President Donald Trump recently signed an executive order that could change the investment options available in 401(k) retirement savings plans. The order aims to allow Americans to invest their retirement savings in alternative assets such as private equity, cryptocurrency, and real estate. Advocates argue that these private market assets can bring diversification and the chance for higher returns to investment portfolios.
Robert Brokamp, a financial planning expert at The Motley Fool, notes that “Everyday Americans can invest in a broader menu of companies.”
However, critics warn that the complexity, illiquidity, and high fees associated with these investments may make them unsuitable for many investors. Private equity firms typically collect a 2% management fee plus 20% of the profit, compared to the average exchange-traded fund which carries a 0.51% annual management fee. Financial advisors are concerned that 401(k) investors may lack the knowledge or experience needed to incorporate these sophisticated and costly investments into their portfolios.
Charles Massimo, a financial advisor and senior vice president at Wealth Enhancement, said, “When you have an unsophisticated investor that doesn’t even understand the difference between a stock and a bond, and now all of a sudden you introduce the allure of getting rich in the private equity markets. You’re only asking for trouble.”
Experts also question the quality of private assets that could be offered to retirement investors. Massimo noted that major private asset players might reserve the best deals for their highest clients, leaving less desirable deals for less informed investors.
Investing in private assets risks
While the inclusion of private assets in 401(k) plans offers potential diversification and higher returns, it also comes with significant risks and costs.
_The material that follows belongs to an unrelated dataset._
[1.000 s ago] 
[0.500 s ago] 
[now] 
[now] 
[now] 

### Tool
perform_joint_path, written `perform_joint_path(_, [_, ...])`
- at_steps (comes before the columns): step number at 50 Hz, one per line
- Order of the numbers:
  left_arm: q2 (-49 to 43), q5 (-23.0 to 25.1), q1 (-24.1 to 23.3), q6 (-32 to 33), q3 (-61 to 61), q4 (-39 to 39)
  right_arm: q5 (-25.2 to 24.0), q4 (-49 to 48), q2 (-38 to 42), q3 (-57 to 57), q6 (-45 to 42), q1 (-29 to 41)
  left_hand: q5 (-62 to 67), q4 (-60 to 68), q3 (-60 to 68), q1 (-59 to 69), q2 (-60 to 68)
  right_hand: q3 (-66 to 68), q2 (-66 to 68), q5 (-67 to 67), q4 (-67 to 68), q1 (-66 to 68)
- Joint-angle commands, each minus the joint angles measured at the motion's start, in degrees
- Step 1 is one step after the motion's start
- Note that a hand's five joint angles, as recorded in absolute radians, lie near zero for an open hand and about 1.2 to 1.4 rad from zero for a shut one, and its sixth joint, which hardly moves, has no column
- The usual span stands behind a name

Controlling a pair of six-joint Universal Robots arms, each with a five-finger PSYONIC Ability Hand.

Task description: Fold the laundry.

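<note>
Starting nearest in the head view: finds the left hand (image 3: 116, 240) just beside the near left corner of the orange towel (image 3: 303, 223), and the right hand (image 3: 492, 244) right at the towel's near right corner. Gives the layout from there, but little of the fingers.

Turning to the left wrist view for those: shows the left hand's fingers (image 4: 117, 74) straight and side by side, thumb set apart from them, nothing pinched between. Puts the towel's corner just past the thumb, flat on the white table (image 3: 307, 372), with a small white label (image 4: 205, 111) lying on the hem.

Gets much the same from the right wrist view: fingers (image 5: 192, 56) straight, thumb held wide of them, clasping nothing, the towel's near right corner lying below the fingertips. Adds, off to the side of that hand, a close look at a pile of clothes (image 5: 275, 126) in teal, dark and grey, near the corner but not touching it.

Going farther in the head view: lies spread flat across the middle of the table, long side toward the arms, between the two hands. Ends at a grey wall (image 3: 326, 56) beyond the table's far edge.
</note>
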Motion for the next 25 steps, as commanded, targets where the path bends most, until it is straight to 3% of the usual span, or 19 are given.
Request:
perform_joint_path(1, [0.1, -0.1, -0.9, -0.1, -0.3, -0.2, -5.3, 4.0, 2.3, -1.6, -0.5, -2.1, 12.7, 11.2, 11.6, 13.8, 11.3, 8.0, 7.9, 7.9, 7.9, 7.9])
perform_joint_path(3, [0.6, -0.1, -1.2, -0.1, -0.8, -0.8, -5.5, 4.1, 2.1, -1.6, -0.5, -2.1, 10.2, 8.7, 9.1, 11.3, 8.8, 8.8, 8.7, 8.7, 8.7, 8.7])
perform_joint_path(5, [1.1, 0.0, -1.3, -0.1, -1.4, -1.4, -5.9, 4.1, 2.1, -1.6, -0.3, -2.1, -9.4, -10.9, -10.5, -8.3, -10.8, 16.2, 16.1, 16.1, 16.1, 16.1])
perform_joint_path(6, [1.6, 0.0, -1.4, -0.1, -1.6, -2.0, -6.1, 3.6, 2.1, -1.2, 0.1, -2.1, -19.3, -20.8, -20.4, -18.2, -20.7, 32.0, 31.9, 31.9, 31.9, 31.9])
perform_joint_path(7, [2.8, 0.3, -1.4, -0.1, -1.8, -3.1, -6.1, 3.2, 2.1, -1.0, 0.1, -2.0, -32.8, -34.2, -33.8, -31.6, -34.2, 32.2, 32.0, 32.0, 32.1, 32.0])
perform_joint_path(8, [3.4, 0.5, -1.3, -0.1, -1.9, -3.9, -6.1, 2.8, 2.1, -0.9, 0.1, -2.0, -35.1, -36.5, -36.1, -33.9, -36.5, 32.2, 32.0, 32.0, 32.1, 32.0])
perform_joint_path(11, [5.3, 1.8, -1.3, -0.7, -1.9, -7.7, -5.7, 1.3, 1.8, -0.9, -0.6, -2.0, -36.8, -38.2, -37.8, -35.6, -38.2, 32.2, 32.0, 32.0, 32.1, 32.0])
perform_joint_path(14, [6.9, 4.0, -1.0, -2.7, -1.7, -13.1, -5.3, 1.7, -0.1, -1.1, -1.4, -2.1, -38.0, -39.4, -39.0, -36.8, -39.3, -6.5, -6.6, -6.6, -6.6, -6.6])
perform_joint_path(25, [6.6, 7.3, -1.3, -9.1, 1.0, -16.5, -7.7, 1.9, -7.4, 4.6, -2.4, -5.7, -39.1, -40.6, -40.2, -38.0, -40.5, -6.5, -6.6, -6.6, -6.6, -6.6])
Both plan sponsors and investors will require substantial education and clear guidance from regulatory bodies to navigate these complex investment options successfully.
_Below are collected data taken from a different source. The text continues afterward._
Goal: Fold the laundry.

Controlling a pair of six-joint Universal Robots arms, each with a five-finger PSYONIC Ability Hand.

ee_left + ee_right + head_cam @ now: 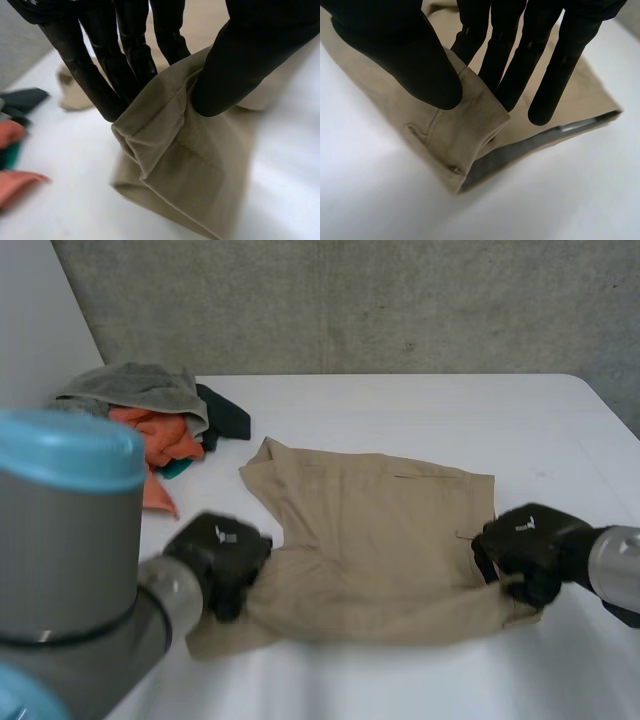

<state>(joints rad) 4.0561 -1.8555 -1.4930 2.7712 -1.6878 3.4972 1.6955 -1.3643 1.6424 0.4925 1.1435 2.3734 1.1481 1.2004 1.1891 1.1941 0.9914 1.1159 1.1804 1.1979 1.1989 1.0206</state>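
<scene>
Both garment (380,540) ends pinched — left hand (218,558), right hand (525,546).

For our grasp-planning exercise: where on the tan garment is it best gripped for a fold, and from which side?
Near the two ends of its near edge, coming from the robot's side: the tan garment lies flat and wide, and its thick hemmed edges there probably pinch easily. The left hand and right hand pinch those spots now.

Counts on the one worktop (420,410).
One beige garment (380,540); one heap of clothes (150,415) at ten o'clock; two hands: left hand (220,550), right hand (525,540).
</scene>
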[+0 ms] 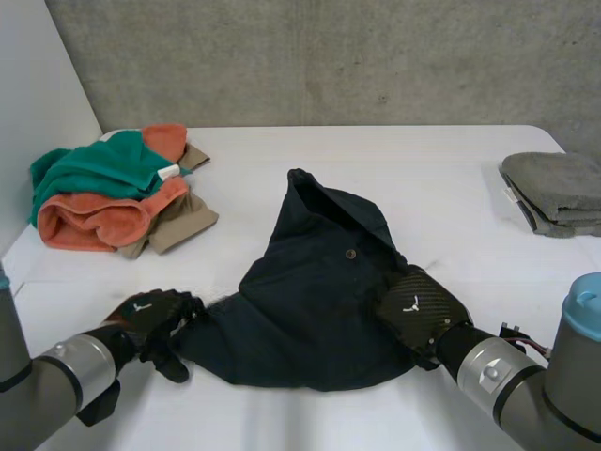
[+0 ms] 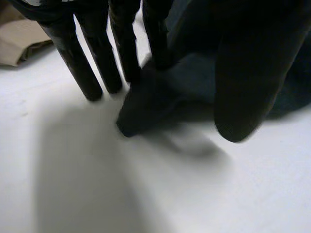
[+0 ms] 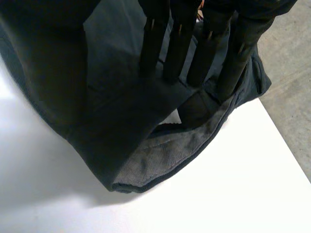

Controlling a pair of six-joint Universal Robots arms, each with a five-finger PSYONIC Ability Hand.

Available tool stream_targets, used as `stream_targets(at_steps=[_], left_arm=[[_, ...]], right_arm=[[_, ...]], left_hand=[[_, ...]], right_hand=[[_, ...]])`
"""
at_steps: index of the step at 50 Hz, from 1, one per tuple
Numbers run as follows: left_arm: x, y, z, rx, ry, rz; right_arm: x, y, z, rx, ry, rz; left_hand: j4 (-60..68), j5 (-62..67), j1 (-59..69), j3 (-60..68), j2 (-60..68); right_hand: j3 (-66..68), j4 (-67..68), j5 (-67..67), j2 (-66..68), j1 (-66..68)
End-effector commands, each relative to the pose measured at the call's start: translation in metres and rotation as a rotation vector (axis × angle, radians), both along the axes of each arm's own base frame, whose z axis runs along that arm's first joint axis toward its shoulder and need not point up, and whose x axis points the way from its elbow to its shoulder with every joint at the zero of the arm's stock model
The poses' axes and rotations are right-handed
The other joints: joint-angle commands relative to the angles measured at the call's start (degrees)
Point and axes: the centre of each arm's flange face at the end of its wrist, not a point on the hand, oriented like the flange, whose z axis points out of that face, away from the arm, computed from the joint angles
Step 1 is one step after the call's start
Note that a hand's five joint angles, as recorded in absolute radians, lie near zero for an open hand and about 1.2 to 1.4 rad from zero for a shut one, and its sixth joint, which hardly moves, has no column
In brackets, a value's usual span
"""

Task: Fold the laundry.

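Left hand (image 1: 146, 315) sits at the near left of the table (image 1: 441, 169), at the left corner of the dark garment (image 1: 319, 291). In its wrist view the hand (image 2: 77, 63) is open, fingers straight and spread with tips down on the table. One fingertip touches the garment (image 2: 194, 80) corner, which lies between the fingers and the thumb. Behind this hand, at the far left, is a pile (image 1: 103, 193) of green, orange and beige laundry. The garment lies crumpled mid-table between both hands, one end bunched up toward the far side. Right hand (image 1: 418, 305) rests on its right edge. In the wrist view that hand (image 3: 180, 43) is open too, straight fingers pressing the garment (image 3: 160, 145) above a turned-up hem. A folded grey towel (image 1: 554, 193) lies at the far right.
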Motion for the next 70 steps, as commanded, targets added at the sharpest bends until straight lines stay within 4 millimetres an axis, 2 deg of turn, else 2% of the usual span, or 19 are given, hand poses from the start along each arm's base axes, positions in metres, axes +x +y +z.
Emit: stream_targets(at_steps=[1,4,6,11,14,19,25,29,33,37,41,44,45,49,52,56,60,63,70], left_arm=[[-0.016,-0.01,0.006,-0.068,-0.004,-0.051],[-0.022,-0.016,0.03,-0.153,-0.002,-0.047],[-0.026,-0.014,0.053,-0.227,0.01,-0.051],[-0.032,-0.007,0.146,-0.535,0.124,-0.046],[-0.031,-0.001,0.192,-0.668,0.218,-0.039],[-0.032,-0.001,0.232,-0.731,0.288,-0.046],[-0.036,-0.015,0.229,-0.595,0.235,-0.064],[-0.054,-0.033,0.201,-0.445,0.149,-0.122],[-0.07,-0.057,0.172,-0.412,0.062,-0.167],[-0.088,-0.089,0.161,-0.499,0.029,-0.18],[-0.102,-0.133,0.189,-0.76,0.089,-0.115],[-0.104,-0.155,0.224,-0.983,0.159,-0.043],[-0.103,-0.164,0.25,-1.132,0.214,0.003],[-0.092,-0.165,0.305,-1.373,0.379,0.103],[-0.089,-0.161,0.314,-1.357,0.453,0.108],[-0.088,-0.16,0.301,-1.245,0.51,0.079],[-0.087,-0.158,0.262,-1.076,0.491,0.035],[-0.084,-0.156,0.233,-0.979,0.457,0.02],[-0.089,-0.121,0.128,-0.666,0.344,-0.118]], right_arm=[[0.004,-0.012,-0.01,-0.025,-0.021,-0.019],[0.006,-0.021,0.01,-0.091,-0.081,-0.062],[0.006,-0.026,0.049,-0.183,-0.155,-0.092],[0.001,-0.024,0.143,-0.3,-0.349,-0.118],[-0.007,-0.025,0.177,-0.322,-0.394,-0.144],[-0.031,-0.036,0.226,-0.287,-0.365,-0.239],[-0.034,-0.044,0.218,-0.094,-0.212,-0.26],[-0.027,-0.059,0.198,-0.004,-0.111,-0.238],[-0.006,-0.077,0.173,0.042,-0.106,-0.212],[0.017,-0.104,0.149,0.024,-0.164,-0.242],[0.039,-0.136,0.15,-0.142,-0.299,-0.286],[0.049,-0.161,0.184,-0.376,-0.491,-0.316],[0.05,-0.167,0.196,-0.444,-0.548,-0.319],[0.049,-0.172,0.261,-0.782,-0.866,-0.263],[0.049,-0.167,0.273,-0.861,-0.937,-0.228],[0.051,-0.163,0.271,-0.868,-0.945,-0.216],[0.057,-0.16,0.248,-0.768,-0.886,-0.223],[0.06,-0.158,0.215,-0.629,-0.791,-0.239],[0.06,-0.149,0.117,-0.278,-0.525,-0.274]], left_hand=[[38.2,38.4,36.1,37.4,37.3],[38.2,38.4,36.1,37.4,37.3],[38.2,38.4,36.1,37.4,37.3],[38.2,38.4,36.1,37.4,37.3],[38.2,38.4,36.1,37.4,37.3],[38.2,38.4,36.1,37.4,37.3],[38.2,38.4,36.1,37.4,37.3],[38.2,38.4,36.1,37.4,37.3],[38.2,38.4,36.1,37.4,37.3],[38.2,38.4,36.1,37.4,37.3],[38.2,38.4,36.1,37.4,37.3],[38.2,38.4,36.1,37.4,37.3],[38.2,38.4,36.1,37.4,37.3],[38.2,38.4,36.1,37.4,37.3],[38.2,38.4,36.1,37.4,37.3],[38.2,38.4,36.1,37.4,37.3],[38.2,38.4,36.1,37.4,37.3],[38.2,38.4,36.1,37.4,37.3],[38.2,38.4,36.1,37.4,37.3]], right_hand=[[40.5,40.6,40.7,39.8,39.9],[40.5,40.6,40.7,39.8,39.9],[40.5,40.6,40.7,39.8,39.9],[40.5,40.6,40.7,39.8,39.9],[40.5,40.6,40.7,39.8,39.9],[40.5,40.6,40.7,39.8,39.9],[40.5,40.6,40.7,39.8,39.9],[40.5,40.6,40.7,39.8,39.9],[40.5,40.6,40.7,39.8,39.9],[40.5,40.6,40.7,39.8,39.9],[40.5,40.6,40.7,39.8,39.9],[40.5,40.6,40.7,39.8,39.9],[40.5,40.6,40.7,39.8,39.9],[40.5,40.6,40.7,39.8,39.9],[40.5,40.6,40.7,39.8,39.9],[40.5,40.6,40.7,39.8,39.9],[40.5,40.6,40.7,39.8,39.9],[40.5,40.6,40.7,39.8,39.9],[40.5,40.6,40.7,39.8,39.9]])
Critics argue that the move could put investors at risk of significant losses. Benjamin Schiffrin, director of securities policy at Better Markets, believes this move might push 401(k) plan managers to begin incorporating private market assets, although many employers may initially be reluctant due to liability concerns. Financial experts caution against the potential risks and advise against such investments without a clear understanding of the risks.
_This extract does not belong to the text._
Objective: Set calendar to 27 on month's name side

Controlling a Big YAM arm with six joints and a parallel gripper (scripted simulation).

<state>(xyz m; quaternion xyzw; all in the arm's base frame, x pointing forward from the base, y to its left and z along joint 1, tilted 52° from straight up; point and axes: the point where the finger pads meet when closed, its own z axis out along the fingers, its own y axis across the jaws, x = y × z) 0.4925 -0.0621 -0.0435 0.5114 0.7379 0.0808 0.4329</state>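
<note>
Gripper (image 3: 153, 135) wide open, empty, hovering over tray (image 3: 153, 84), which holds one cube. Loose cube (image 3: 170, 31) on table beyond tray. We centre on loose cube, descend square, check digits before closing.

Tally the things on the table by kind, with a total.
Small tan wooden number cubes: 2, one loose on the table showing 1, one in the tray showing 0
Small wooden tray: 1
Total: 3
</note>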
Anh Tran, managing partner at SageMint Wealth, notes that uninformed investors could be particularly vulnerable, especially if their only investment account is their 401(k). It will take months to see any actual changes, and experts stress the importance of education and safeguards to protect investors. Tran urges, “There must be transparency, education, and limits in place to prevent widespread harm.
Otherwise, we could be setting the stage for not only financial loss but also broader economic and social consequences.”